Backward Design and Learning Objectives

The backward design approach to building courses means beginning at the end and working backward. This shifts our focus onto students rather than content by changing the foundational question from, “What do my lectures—or textbook—have to cover?” to, “What do I want my students to learn?”

In their book Understanding by Design (2008), Grant Wiggins and Jay McTighe make the case for backward design, suggesting that there should be three phases to the design process:

  1. Identify the desired results:
    What do I want my students to learn?
  2. Determine acceptable evidence:
    How will I (and they) know that they have learned it?
  3. Plan learning experiences and instruction:
    How will they learn it?

Your answers to the question, “What do I want my students to learn?,” begin to form your course learning objectives which you can use as a guide for developing all the components of your course, e.g., field work, lectures, assignments, and assessments.

Course learning objectives are specific outcomes—ascertainable competencies, knowledge, and even attitudes or values—that you hope your students will have after taking your course. Some faculty have expressed doubt that learning objectives make sense for their course because their students engage in organically emerging focal topics or projects. However, for courses like this, abilities or qualities of inquiry, insight, creativity, problem-solving, and leadership can also be articulated as objectives and demonstrated by students.

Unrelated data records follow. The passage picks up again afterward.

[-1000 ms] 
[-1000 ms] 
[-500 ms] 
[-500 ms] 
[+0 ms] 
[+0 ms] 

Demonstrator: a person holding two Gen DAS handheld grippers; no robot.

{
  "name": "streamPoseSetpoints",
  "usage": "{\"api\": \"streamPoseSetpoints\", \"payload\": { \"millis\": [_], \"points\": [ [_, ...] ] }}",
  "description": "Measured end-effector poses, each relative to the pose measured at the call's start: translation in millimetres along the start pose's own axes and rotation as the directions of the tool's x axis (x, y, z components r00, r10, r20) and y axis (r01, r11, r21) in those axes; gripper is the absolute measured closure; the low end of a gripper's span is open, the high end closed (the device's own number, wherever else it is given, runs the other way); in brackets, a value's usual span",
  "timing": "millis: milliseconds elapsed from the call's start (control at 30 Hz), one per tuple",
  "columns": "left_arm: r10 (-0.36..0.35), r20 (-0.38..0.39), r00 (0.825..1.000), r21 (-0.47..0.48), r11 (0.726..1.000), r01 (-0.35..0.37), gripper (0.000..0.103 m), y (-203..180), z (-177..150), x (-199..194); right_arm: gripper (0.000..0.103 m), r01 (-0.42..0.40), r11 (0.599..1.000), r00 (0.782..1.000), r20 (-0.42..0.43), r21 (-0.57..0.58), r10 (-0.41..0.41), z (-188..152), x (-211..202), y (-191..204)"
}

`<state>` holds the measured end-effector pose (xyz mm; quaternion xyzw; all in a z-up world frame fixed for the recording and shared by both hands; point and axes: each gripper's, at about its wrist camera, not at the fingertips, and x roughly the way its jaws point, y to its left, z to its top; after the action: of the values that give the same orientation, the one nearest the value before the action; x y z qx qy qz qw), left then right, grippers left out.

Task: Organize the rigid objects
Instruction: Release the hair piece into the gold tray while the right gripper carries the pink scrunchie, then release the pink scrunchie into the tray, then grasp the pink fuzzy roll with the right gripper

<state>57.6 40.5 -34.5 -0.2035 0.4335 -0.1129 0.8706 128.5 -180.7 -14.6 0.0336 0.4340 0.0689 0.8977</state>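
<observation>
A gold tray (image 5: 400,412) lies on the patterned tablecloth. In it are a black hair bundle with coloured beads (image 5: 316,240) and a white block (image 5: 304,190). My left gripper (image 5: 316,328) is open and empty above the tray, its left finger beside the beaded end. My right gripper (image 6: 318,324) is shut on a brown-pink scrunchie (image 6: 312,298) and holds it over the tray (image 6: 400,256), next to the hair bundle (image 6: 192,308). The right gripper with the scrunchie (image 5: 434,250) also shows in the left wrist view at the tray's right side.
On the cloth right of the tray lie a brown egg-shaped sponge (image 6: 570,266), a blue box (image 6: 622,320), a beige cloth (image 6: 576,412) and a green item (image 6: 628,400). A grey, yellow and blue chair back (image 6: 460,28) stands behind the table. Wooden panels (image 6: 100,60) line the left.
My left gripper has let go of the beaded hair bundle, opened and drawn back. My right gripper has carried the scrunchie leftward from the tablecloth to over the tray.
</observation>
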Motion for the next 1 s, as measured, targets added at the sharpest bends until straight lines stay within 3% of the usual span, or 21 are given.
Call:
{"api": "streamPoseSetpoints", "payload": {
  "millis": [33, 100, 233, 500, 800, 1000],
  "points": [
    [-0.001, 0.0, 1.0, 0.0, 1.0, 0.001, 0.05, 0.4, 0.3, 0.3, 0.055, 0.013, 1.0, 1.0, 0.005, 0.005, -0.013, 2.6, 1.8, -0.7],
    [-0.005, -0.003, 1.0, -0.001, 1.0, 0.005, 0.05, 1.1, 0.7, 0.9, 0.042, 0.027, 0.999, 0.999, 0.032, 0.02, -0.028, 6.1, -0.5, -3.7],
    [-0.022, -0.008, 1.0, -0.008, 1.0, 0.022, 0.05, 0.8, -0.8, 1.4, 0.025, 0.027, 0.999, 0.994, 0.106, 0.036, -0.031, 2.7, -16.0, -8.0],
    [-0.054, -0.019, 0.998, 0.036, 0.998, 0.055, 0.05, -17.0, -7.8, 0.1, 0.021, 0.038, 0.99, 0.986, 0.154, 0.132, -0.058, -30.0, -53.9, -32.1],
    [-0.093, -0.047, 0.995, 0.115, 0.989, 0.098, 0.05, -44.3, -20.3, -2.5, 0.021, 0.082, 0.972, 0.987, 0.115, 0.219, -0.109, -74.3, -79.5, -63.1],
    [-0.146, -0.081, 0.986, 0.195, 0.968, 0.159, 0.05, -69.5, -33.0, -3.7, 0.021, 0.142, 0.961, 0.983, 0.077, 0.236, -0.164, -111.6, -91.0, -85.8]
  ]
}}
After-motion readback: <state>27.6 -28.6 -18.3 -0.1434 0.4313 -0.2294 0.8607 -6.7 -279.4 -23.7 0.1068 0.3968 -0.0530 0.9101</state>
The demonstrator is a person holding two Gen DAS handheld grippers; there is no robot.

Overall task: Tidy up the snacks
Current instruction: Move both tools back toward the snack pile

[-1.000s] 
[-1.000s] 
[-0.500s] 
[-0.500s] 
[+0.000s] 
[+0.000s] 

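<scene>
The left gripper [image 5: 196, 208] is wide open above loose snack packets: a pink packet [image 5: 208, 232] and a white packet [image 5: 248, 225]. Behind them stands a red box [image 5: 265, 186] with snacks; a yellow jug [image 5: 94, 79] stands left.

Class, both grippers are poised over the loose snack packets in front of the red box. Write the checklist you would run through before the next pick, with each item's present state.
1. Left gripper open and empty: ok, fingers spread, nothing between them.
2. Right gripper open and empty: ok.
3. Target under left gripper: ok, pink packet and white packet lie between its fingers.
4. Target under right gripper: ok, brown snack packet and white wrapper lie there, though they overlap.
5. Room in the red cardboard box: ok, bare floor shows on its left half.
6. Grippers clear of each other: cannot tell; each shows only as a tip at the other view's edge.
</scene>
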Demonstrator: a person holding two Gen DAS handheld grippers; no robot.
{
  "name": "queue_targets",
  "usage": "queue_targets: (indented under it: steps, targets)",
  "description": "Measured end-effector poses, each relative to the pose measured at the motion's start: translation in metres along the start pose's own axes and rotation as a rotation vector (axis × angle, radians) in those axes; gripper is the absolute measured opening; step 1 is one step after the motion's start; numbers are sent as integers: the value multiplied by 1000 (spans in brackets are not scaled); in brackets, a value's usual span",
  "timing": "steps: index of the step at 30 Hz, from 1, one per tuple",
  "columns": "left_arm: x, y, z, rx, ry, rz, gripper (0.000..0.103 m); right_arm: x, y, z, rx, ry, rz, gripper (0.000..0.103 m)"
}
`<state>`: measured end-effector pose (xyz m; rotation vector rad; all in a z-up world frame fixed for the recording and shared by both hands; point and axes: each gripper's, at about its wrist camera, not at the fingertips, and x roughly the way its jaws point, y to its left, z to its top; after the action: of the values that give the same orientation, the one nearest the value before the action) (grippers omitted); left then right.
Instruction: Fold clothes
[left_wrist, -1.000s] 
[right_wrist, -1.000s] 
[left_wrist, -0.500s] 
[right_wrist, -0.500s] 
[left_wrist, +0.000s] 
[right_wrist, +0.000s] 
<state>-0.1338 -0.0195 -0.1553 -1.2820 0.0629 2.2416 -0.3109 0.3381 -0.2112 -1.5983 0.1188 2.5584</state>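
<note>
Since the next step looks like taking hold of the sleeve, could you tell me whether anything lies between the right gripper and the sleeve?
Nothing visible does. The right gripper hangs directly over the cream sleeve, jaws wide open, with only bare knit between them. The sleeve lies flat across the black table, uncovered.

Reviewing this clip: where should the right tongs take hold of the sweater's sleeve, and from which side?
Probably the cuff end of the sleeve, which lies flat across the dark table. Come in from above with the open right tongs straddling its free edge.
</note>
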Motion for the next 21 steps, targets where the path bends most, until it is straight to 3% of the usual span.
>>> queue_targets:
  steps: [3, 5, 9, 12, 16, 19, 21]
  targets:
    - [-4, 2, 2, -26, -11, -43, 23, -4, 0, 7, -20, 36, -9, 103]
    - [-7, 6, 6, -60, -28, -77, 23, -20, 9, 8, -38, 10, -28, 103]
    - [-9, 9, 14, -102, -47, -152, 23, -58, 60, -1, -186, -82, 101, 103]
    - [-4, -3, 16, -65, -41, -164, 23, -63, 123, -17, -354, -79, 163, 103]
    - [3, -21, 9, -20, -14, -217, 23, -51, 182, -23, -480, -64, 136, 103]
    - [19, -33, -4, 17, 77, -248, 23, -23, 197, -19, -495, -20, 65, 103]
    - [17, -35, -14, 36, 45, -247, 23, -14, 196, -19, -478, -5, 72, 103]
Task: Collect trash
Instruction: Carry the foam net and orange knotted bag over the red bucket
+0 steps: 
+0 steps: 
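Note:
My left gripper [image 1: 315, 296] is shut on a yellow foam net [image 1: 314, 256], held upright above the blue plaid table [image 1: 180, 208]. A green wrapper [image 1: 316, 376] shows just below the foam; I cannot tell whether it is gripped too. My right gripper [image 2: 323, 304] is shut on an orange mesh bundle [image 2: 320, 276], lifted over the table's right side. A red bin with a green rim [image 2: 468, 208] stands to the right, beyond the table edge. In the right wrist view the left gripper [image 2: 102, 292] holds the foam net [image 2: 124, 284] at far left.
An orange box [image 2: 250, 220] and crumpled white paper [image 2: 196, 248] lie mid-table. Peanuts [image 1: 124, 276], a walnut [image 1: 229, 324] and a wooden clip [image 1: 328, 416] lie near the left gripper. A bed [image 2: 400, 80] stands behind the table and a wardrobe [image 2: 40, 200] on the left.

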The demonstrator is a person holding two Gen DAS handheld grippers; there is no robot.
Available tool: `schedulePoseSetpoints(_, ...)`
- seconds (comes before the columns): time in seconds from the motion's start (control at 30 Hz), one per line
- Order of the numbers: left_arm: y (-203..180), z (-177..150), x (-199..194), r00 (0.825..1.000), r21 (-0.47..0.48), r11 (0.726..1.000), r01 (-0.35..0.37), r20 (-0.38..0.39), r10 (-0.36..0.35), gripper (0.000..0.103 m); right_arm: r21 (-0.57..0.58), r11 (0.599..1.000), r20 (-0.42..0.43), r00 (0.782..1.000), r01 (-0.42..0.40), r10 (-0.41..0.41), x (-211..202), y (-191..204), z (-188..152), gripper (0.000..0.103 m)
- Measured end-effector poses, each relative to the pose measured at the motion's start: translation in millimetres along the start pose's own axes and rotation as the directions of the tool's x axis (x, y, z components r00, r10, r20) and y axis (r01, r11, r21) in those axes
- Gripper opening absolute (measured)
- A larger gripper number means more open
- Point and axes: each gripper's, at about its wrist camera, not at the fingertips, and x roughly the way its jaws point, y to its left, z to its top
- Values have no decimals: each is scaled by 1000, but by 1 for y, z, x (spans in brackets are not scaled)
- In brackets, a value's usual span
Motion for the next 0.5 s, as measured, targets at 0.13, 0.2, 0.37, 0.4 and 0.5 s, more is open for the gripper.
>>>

For instructors, articulating the course learning objectives can help clarify your expectations for what students will do and achieve and provide a touchstone for developing the course. Referring to your learning objectives as you create lectures, assignments, and assessments helps to keep all of these teaching components conceptually aligned.

For students, learning objectives describe exactly what they can expect from your course and they provide a rationale for the work you’ll ask them to do.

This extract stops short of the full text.